Я узнал адрес Анечки, - шустр бионт, превращённый в труп явью с раковой склонностью!
– и поехал домой... Добрался. Ника работала над саш'e, кроила их. После гибели первенца цокал 'Зингер', выявив странные и сперва неказистые штуки в виде подушечек; но потом они стали: та в синем бархате, та в атласе, та в жёлтом ситце; каждая пахла собственным запахом, от 'Шанели' до 'Б'yлгари'. Они множились, сыскиваясь в серванте, на антресолях либо в рояле, в ящиках, на столах, на стенах. Ника устраивала им смотры: чистила и подсчитывала, душила; сын спал в их россыпях. Главным был не пошив саш'e, а дальнейшее - размещение. Ника с ними ходила, словно бы в поисках, как направить вспять время, как вернуть прошлое, где наш первенец жив. Я со страхом ждал, что, услышав: 'Смотрите! Здесь он, наш Митенька!' - растеряюсь, окаменею... Вот она уплыла с саш'e: глянула, что я есть, и - прочь.
Я звонил: - Марка, офис твой взорван...
'Квас, приезжают. Дочь и супруга. Встретимся?'
– Офис взорван.
'Я это знаю. Как диагностика?'
– Обошлось всё. Шмыгов... ты помнишь? Я раз знакомил вас... Ищет встречи. Можно ли?.. Съездим в Квасовку. Я прошу тебя.

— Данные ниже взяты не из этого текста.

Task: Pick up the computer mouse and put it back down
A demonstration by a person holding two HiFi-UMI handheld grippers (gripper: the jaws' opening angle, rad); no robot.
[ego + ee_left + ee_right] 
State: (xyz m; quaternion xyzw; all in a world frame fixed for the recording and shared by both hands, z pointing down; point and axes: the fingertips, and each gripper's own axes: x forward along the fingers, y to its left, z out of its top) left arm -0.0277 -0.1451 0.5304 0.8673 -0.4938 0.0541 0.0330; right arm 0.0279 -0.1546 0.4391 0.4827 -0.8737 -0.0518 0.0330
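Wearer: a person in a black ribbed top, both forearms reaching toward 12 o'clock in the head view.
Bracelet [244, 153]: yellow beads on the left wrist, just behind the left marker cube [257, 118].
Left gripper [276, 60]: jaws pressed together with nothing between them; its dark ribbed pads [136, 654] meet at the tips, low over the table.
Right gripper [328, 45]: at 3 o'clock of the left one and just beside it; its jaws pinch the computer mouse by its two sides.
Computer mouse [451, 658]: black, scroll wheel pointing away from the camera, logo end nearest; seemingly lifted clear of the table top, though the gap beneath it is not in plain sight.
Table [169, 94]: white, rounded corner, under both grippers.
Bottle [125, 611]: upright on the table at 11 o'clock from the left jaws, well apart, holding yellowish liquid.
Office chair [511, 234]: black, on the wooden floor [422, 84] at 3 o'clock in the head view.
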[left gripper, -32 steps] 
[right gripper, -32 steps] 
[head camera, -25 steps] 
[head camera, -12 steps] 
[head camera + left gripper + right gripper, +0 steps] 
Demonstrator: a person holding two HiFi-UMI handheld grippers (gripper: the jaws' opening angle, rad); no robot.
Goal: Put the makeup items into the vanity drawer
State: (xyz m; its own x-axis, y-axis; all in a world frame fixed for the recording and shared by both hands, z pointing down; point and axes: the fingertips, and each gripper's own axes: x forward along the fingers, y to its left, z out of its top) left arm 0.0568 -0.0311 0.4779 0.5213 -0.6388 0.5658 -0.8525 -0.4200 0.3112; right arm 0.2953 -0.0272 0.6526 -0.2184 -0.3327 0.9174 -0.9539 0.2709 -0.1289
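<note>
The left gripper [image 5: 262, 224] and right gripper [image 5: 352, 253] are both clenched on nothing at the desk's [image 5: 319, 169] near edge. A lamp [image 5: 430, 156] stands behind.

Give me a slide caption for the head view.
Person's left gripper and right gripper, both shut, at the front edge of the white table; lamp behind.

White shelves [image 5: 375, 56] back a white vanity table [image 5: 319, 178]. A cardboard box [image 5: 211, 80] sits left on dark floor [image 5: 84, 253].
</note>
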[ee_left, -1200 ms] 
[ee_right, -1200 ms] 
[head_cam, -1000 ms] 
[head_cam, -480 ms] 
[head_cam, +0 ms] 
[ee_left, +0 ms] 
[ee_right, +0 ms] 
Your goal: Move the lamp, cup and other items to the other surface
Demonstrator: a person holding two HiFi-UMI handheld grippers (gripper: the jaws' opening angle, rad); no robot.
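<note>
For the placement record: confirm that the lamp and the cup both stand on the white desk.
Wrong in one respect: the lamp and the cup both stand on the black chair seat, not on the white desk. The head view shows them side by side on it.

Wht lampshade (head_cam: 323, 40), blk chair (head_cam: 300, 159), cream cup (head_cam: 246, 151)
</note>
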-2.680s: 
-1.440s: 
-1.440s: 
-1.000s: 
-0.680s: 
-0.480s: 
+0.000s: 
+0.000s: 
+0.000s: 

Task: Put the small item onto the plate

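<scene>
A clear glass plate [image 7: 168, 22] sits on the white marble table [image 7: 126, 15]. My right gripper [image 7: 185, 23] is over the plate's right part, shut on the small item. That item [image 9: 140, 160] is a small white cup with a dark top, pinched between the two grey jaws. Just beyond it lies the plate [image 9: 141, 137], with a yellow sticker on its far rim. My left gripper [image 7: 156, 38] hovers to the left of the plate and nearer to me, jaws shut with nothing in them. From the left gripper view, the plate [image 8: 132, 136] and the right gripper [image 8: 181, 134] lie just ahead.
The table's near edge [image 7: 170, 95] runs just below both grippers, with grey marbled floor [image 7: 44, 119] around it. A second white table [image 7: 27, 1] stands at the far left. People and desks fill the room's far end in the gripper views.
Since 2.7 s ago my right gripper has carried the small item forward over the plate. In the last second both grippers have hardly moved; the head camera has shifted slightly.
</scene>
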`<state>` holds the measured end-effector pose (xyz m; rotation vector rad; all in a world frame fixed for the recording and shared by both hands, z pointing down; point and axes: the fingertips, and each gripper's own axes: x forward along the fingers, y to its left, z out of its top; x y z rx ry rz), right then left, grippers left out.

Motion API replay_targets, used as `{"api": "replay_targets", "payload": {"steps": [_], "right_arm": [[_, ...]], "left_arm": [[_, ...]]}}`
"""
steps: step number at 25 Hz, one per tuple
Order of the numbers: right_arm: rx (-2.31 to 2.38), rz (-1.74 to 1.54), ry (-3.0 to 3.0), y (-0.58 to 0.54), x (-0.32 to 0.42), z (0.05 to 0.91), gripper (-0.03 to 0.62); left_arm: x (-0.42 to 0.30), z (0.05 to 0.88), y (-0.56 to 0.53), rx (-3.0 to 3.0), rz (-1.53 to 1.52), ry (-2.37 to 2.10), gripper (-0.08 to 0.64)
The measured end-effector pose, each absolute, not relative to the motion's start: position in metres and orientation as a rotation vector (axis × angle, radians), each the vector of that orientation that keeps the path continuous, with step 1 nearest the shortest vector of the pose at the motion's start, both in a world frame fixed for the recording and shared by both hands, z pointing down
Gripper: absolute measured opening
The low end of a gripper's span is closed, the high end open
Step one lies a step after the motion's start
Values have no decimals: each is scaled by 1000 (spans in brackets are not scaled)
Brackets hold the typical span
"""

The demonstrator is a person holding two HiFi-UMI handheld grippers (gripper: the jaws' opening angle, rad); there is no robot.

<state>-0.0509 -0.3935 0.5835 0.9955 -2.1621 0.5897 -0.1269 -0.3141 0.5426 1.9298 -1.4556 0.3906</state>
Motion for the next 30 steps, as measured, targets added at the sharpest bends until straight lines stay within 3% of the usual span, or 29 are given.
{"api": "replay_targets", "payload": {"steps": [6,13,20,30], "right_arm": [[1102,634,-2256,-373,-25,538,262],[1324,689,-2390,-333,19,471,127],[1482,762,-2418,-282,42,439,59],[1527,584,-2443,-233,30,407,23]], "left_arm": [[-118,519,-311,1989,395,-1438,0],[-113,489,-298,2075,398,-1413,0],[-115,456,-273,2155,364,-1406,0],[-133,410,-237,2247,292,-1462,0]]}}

'Плохо слышно. Что с твоим голосом?'
– Приглушаю.
'Шмыгову деньги?'
– Кажется.
'Что ещё?'
– Марка, всё.
Я стал пуст. Захотелось кричать, что я при смерти, что мне плохо. Но - я молчал, как смерть. Беды валом шли, я не мог их удерживать, не добавив иных в тот вал. Плюс ещё что-то взбалтывалось...
'Отцовская' та 'любовь', мол?
Или тревожное из моих одержимостей, что 'семи с половиною...' я кого-то убил-де?
Или вот это, Ника сказала: 'Будет ребёнок'?..
Точно!
К Анечке с внуком, к Квасовке и моей карциноме, к бедности прибавляется это, но для неё уже, ведь меня, по профессору, ждёт 'черёмуха'... О, не зря она вешалась, помню, девочкой! Впрочем, что ей, простушке... и, верно, тронутой - вот что надобно помнить... Я в спазмах сжался. Сядь я и чай пить, только б и думал, много ли выпью, прежде чем сдохну. Я вдруг стал временный; оставалось жить месяцы. С картузом в руке и в пальто я топтался на месте. В общем, в июне я буду 'бывший', памятный, что, мол, 'он не узрел миллениум', 'умер он в аномалиях той весны девяносто девятого, когда нудно дул ветер'.